Tab. 3 Herzschrittmacher, ICD und andere kardiale Devices
Tab. 4 Spezielle Ausschlusskriterien für die ambulante Durchführbarkeit der Vorhofflimmerablation (Expertenkonsensus bzw. basierend auf [27, 29, 31,32,33])

5. Elektrophysiologische Diagnostik und Katheterablation

Die räumlichen, apparativen und strukturellen Voraussetzungen für die Durchführung elektrophysiologischer Untersuchungen (EPU) sind ebenfalls in der Leitlinie zum Betreiben von Herzkatheterlaboren ausführlich dargelegt [15]. Daneben gelten ähnliche personelle Anforderungen wie für die Koronardiagnostik [19], nämlich die Anwesenheit eines in der invasiven Elektrophysiologie ausreichend erfahrenen Arztes, mindestens einer Assistenzkraft und eines weiteren Arztes in unmittelbarer Erreichbarkeit für Notfallinterventionen. Bei komplexen Interventionen sind 2 Ärzte in Anwesenheit erforderlich, ein Arzt am Kathetertisch und ein weiterer für die Analyse der intrakardialen Signale am elektrophysiologischen Messplatz. Spezielle Anforderungen bestehen für die Katheterablation von Vorhofflimmern, wie sie in einem Positionspapier der DGK 2017 festgelegt wurden [20]. Neben der invasiven elektrophysiologischen Diagnostik soll hier noch die elektrische Kardioversion von Vorhofflimmern/-flattern diskutiert werden.
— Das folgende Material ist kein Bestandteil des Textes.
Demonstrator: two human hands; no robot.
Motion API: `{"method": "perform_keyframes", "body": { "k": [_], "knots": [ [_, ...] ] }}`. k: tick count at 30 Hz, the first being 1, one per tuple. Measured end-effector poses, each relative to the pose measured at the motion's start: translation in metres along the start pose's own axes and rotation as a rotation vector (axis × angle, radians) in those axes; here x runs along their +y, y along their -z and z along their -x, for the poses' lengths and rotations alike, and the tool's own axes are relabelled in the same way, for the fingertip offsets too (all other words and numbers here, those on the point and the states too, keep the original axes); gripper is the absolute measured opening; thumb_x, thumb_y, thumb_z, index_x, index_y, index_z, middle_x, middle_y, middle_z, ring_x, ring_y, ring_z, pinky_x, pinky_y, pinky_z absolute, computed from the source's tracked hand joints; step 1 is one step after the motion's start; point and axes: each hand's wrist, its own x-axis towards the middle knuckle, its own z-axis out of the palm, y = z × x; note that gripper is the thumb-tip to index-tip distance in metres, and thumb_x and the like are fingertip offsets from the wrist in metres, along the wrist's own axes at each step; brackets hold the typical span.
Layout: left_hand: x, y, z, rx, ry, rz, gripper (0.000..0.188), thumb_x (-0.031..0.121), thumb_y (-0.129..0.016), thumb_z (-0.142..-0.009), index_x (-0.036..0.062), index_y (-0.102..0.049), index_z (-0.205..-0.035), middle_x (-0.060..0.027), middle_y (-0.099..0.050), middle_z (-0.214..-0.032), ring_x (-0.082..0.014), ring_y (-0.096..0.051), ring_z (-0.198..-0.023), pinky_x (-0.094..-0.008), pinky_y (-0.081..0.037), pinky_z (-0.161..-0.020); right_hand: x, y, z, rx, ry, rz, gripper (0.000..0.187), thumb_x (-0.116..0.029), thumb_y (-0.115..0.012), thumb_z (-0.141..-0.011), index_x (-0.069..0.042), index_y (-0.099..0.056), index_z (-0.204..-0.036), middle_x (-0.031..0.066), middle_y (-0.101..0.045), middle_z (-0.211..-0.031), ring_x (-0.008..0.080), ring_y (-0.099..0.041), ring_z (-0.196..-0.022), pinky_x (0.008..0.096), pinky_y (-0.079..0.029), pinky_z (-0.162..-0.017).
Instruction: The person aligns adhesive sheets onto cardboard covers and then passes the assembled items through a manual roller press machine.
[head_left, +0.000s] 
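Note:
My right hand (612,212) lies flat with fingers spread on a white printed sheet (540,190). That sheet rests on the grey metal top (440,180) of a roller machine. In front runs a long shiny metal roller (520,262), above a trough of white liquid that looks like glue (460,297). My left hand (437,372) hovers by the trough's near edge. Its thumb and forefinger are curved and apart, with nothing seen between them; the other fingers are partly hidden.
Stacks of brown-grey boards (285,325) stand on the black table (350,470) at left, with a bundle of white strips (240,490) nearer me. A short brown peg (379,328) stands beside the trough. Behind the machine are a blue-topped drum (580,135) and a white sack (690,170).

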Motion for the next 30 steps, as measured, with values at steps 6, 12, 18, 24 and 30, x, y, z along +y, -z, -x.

Generell gilt für die Durchführung diagnostischer EPU und Katheterablationen Folgendes (siehe auch Tab. 2):

  1. 1.

    Diagnostische EPU sind prinzipiell ambulant durchführbar. Allerdings weisen die meisten Patienten, bei denen eine rein diagnostische EPU durchgeführt wird (z. B. bei unklaren Synkopen oder ventrikulären Arrhythmien) Komorbiditäten auf, die eine stationäre Durchführung erforderlich machen, oder es handelt sich um Patienten, die primär notfallmäßig stationär aufgenommen und dann einer diagnostischen EPU zugeführt werden.

  2. 2.

    Die Durchführung von EPU und Ablationen bei Patienten mit komplexen, angeborenen Herzfehlern ist schwierig und sollte Zentren mit ausreichender Erfahrung in der invasiven rhythmologischen Diagnostik sowie zumindest einer existierenden Kooperation mit einem Zentrum für die Behandlung von Patienten mit angeborenen Herzfehlern [21] vorbehalten bleiben. Die Komplexität in Planung, Durchführung und Nachsorge erfordert eine stationäre Durchführung solcher Untersuchungen. Dies entspricht auch der Empfehlung des IGES-Gutachtens.

  3. 3.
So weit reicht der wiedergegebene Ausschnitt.